I used pass for a while before I moved on to gopass. It's a drop-in replacement for pass with a bunch of useful features (like encrypting a password-store for multiple people, or "mounting" password stores). Hope it gets picked up and supported more, it's pretty nice.

https://github.com/justwatchcom/gopass


You might also want to consider hunter2, it's similar but with smartcards.

https://chiselapp.com/user/rkeene/repository/hunter2/


What a fantastic name.


While these systems shouldn't have these length limits, a 25-character pure alphanumeric random password already has nearly 149 bits of entropy, which might be stronger than other cryptographic primitives that are use in these systems, if you trust that there are no effective attacks against your RNG. Brute force against such a password may already not be the easiest way to attack the systems that use it.


Oh, this looks wonderful. I've used one big gpg encrypted file for years, still better than all password managers I tried.

I'm wondering if there is a way to combine find and show with pass though. Like pass find <keyword> and show the password in one command. I realize I could probably use the grep command, but then I'd have to put the keyword into the encrypted file as well, and I'd need to decrypt all files to find it.

Edit: Gah, I was just thinking this should just be an alias, but the output of pass find can't just be fed to show either..


Side note; I thought Yubikey was not open source. Am I mistaken?

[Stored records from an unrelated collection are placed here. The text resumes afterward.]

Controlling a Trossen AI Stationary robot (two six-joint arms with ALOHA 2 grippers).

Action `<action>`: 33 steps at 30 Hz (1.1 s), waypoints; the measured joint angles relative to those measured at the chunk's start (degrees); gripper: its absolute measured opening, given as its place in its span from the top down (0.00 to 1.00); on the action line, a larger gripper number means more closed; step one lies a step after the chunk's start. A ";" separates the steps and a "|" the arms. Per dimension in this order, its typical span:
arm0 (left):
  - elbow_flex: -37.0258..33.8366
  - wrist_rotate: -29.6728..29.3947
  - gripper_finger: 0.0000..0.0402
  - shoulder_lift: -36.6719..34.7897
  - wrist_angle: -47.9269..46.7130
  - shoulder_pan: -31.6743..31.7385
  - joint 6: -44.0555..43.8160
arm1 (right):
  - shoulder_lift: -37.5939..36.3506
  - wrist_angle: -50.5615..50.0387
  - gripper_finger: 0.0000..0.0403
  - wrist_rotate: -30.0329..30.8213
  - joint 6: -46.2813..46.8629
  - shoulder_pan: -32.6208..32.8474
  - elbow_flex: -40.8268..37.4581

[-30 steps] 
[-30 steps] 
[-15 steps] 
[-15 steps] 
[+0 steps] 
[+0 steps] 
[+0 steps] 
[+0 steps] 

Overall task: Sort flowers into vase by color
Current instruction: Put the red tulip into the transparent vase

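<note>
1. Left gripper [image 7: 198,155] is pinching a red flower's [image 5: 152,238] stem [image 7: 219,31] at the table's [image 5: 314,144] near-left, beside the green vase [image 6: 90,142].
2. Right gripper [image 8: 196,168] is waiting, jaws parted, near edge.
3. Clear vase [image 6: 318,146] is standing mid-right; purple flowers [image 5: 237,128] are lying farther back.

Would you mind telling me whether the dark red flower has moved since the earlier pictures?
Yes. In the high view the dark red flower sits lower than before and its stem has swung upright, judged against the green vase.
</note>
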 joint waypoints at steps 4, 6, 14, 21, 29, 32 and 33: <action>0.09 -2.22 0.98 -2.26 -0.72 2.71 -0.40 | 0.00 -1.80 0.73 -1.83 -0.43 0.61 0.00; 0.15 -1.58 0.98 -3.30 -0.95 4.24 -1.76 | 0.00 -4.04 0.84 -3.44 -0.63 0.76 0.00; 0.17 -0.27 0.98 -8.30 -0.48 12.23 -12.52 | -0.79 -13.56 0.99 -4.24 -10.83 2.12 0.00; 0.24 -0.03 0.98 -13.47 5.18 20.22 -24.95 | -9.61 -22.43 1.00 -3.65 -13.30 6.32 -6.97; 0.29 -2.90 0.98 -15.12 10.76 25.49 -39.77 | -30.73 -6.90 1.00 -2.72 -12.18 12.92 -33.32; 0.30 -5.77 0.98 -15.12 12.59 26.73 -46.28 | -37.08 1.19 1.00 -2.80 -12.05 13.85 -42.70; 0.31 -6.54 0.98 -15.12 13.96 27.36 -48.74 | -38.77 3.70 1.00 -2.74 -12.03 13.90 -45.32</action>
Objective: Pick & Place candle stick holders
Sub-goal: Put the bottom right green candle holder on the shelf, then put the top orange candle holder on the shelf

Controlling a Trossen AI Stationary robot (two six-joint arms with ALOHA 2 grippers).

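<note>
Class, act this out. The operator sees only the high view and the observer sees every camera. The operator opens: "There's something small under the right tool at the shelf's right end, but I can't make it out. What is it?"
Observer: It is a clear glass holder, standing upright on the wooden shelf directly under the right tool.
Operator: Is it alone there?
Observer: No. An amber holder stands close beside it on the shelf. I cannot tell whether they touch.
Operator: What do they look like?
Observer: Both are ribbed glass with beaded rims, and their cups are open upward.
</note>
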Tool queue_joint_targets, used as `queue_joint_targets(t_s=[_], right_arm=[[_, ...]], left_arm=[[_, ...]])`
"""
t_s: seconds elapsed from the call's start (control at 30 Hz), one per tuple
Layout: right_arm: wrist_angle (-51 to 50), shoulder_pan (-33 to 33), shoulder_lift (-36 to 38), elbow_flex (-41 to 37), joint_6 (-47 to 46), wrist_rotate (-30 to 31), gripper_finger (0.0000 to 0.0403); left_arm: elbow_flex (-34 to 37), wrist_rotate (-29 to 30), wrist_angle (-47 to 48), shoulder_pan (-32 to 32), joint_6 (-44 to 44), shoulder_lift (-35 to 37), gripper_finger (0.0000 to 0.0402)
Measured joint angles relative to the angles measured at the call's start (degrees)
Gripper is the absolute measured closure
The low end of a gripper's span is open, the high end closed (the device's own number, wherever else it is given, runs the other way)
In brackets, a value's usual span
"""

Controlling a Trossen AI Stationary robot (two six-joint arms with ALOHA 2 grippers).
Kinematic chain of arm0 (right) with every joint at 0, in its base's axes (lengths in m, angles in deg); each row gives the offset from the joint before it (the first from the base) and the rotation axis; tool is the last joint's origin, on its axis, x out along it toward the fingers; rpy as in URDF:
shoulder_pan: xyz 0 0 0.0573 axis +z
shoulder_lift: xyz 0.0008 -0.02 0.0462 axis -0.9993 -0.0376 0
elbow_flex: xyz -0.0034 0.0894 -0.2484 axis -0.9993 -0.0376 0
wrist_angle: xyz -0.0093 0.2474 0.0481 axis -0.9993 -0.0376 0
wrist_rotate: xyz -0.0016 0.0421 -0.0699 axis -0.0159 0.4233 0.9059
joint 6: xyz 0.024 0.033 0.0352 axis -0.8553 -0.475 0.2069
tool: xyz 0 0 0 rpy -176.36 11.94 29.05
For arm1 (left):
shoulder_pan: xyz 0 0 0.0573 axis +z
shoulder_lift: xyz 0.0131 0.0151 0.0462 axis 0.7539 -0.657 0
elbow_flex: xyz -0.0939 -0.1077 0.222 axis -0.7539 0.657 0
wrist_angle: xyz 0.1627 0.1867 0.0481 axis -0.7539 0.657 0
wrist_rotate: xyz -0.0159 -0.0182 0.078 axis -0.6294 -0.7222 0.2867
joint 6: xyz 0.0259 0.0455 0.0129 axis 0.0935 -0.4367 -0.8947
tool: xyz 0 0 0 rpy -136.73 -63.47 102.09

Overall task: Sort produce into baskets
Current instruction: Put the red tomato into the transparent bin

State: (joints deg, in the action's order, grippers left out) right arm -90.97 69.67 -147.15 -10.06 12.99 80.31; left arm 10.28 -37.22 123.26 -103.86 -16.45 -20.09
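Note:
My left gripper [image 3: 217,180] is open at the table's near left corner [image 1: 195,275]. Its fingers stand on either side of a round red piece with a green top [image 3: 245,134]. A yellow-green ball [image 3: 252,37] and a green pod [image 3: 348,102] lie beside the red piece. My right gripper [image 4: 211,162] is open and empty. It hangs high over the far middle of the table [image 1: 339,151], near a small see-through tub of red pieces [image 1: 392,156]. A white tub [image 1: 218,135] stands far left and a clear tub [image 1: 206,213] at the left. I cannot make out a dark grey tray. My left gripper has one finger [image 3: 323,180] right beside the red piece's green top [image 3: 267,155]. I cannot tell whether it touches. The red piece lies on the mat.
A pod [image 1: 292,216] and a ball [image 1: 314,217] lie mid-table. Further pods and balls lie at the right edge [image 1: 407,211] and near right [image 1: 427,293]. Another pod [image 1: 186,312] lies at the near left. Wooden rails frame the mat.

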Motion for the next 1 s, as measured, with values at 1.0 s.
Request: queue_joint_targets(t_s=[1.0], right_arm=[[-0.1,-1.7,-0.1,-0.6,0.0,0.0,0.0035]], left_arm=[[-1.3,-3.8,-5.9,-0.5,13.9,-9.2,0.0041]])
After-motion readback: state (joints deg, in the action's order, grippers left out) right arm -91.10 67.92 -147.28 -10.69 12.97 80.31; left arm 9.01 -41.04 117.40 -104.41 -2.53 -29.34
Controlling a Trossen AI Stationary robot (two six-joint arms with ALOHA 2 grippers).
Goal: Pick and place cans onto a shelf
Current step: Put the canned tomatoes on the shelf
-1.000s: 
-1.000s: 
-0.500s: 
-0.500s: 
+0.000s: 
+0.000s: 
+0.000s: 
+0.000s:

https://www.yubico.com/2016/05/secure-hardware-vs-open-sourc...


NEO has open source OpenPGP applet (in contrast of 4) but if you read the link carefully they provide rather strong points why it doesn't matter and closed hardware can even be more secure.


Just thought I would mention: PassFF does not works with the current version of firefox. The current plugin does not work and is not supported. According to the author, we should wait for the Web-Extensions version which will be coming... no idea... soon? I asked about 2 months ago. So pass is basically just a command line password manager unless you run firefox developer edition.


You can use browserpass [1] instead, it's a web extension for Firefox and Chrome.

[1] https://github.com/dannyvankooten/browserpass


I just used PassFF this weekend on a fully patched Ubuntu LTS. It worked perfectly.


Sometimes I think there should be a list of sites that don't allow long passwords - so that people can be aware of sites that don't take passwords seriously.